这会导致 XGBoost 使用 XGDMatrixCreateFromCSREx
函数而不是 XGDMatrixCreateFromMat
来为数据创建底层矩阵。然后在 sprase 与密集表示中的缺失元素之间存在 difference in behavior:
"Sparse" elements are treated as "missing" by the tree booster and as
zeros by the linear booster.
我注意到我正在为
传递测试特征值的双括号列表print(test_feats)
>> [[23.0, 3.0, 35.0, 0.28, -3.0, 18.0, 0.0, 0.0, 0.0, 3.33, 0.0, 1.0, 0.0, 0.0, 0.0, 0.0, 1.0, 0.0, 0.0, 1.0, 0.0, 39.0, 36.0, 113.0, 76.0, 0.0, 0.0, 1.0, 0.34, -999.0, -999.0, -999.0, -999.0, -999.0, -999.0, -999.0, -999.0, 0.0, 25.0, 48.0, 48.0, 0.0, 29.0, 52.0, 53.0, 99.0, 368.0, 676.0, 691.0, 4.0, 9.0, 12.0, 13.0]]
我注意到当我将其传递给 XBGBoost 进行预测时 returns 当我将其转换为数组时得到不同的结果
array_test_feats = np.array(test_feats)
print(regr.predict_proba(test_feats)[:,1][0])
print(regr.predict_proba(aray_test_feats)[:,1][0])
>> 0.46929297
>> 0.5161868
一些基本检查表明值相同
print(sum(test_feats[0]) == array_test_feats.sum())
print(test_feats == array_test_feats))
>> True
>> array([[ True, True, True, True, True, True, True, True, True,
True, True, True, True, True, True, True, True, True,
True, True, True, True, True, True, True, True, True,
True, True, True, True, True, True, True, True, True,
True, True, True, True, True, True, True, True, True,
True, True, True, True, True, True, True, True]])
我猜数组是要走的路,但我真的不知道怎么说。
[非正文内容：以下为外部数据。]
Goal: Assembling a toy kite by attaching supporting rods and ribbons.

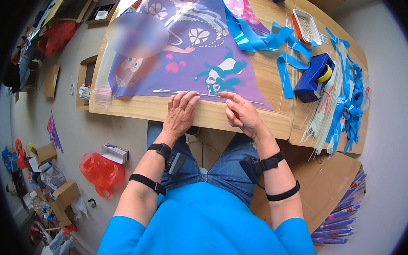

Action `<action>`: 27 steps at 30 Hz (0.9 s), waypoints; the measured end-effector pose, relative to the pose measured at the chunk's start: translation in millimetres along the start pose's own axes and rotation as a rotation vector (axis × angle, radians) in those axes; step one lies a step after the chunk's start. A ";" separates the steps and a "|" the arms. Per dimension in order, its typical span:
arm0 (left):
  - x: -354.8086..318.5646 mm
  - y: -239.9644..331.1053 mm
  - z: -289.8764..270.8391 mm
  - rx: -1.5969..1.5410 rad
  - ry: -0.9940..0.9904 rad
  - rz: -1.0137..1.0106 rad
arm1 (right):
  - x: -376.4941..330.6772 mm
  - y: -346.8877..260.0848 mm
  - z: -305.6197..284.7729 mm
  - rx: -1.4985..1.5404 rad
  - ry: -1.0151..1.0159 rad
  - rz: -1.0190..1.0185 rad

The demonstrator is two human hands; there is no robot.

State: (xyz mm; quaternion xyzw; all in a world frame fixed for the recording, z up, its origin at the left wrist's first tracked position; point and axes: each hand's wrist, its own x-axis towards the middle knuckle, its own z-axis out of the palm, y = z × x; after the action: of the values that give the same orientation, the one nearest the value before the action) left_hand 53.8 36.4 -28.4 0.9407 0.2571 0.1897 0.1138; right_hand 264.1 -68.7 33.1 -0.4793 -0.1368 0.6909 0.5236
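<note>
A purple printed plastic sheet point(183, 75), shaped like a kite sail, lies on the wooden table with its straight edge toward me. Along that edge runs a thin pale rod point(208, 95), partly under a glossy clear strip. My left hand point(181, 111) rests over this edge, fingers side by side and laid down on the sheet; its thumb is hidden. Just right of it, my right hand point(244, 113) has the index finger stretched out at the rod and the other fingers curled. I make out nothing held in it.
Wide blue ribbon point(250, 37) loops across the sheet's right side. Beyond it stand a blue tape dispenser point(313, 78), a white tray of small bits point(306, 26) and a bundle of thin rods point(327, 106). Cardboard point(302, 188) and a red bag point(101, 170) lie below.
</note>
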 end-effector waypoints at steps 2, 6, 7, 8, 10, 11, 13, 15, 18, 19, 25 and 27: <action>-0.5 -1.2 3.2 -0.016 0.007 -0.022 | 17.7 2.7 5.6 0.012 -0.044 0.055; -4.7 -6.3 8.8 -0.054 0.022 -0.049 | 31.6 7.2 12.9 0.005 -0.007 0.131; -5.6 -7.2 9.6 -0.051 0.030 -0.042 | 33.7 8.9 13.8 0.006 -0.006 0.137; -6.6 -8.0 9.9 -0.052 0.026 -0.045 | 35.6 10.6 14.8 0.013 -0.002 0.146; -7.5 -7.1 10.2 -0.050 0.030 -0.046 | 37.6 13.4 15.5 0.021 0.004 0.161; -7.6 -6.7 10.1 -0.052 0.027 -0.049 | 38.4 14.6 16.0 0.016 0.007 0.157; -7.1 -7.1 10.4 -0.051 0.022 -0.039 | 40.2 16.4 16.0 0.013 0.009 0.155; -6.3 -6.7 11.0 -0.048 0.023 -0.037 | 41.7 18.6 14.1 -0.043 0.046 0.143; -6.2 -5.8 11.1 -0.034 0.019 -0.030 | 44.3 23.0 10.9 -0.090 0.064 0.111; -6.5 -5.7 11.0 -0.023 0.013 -0.029 | 44.4 23.5 11.0 -0.089 0.065 0.110; -5.5 -3.8 5.1 0.023 -0.018 0.012 | 44.6 23.9 14.9 -0.147 0.112 0.124; -5.1 -3.4 5.1 0.023 -0.019 0.010 | 44.4 24.3 15.0 -0.167 0.106 0.121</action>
State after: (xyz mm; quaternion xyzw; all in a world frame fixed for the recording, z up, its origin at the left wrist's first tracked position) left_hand 50.3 36.0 -35.6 0.9449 0.2537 0.1784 0.1046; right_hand 237.9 -36.1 0.8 -0.5645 -0.1366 0.6811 0.4457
预测非常接近,很容易被忽略,所以我真的很想知道为什么会这样。
您刚刚 运行 遇到了此处描述的问题:https://github.com/dmlc/xgboost/pull/3970
The documentation does not include lists as an allowed type for the data inputted into DMatrix. Despite this, a list can be passed in without an error. This change would prevent a list form being passed in directly.
I experienced an issue where passing in a list vs a np.array resulted in different predictions (sometimes over 10% relative difference) for the same data. Though these differences were infrequent (~1.5% of cases tested), in certain applications this could cause serious issues.
本质上,在幕后发生的事情是直接传递 Python 列表在 XGBoost 中没有得到官方支持,但无论如何都可以工作,因为它在 XGBoost 的数据转换中达到了 a fall through case。
这会导致 XGBoost 使用 XGDMatrixCreateFromCSREx
函数而不是 XGDMatrixCreateFromMat
来为数据创建底层矩阵。然后在 sprase 与密集表示中的缺失元素之间存在 difference in behavior:
"Sparse" elements are treated as "missing" by the tree booster and as zeros by the linear booster.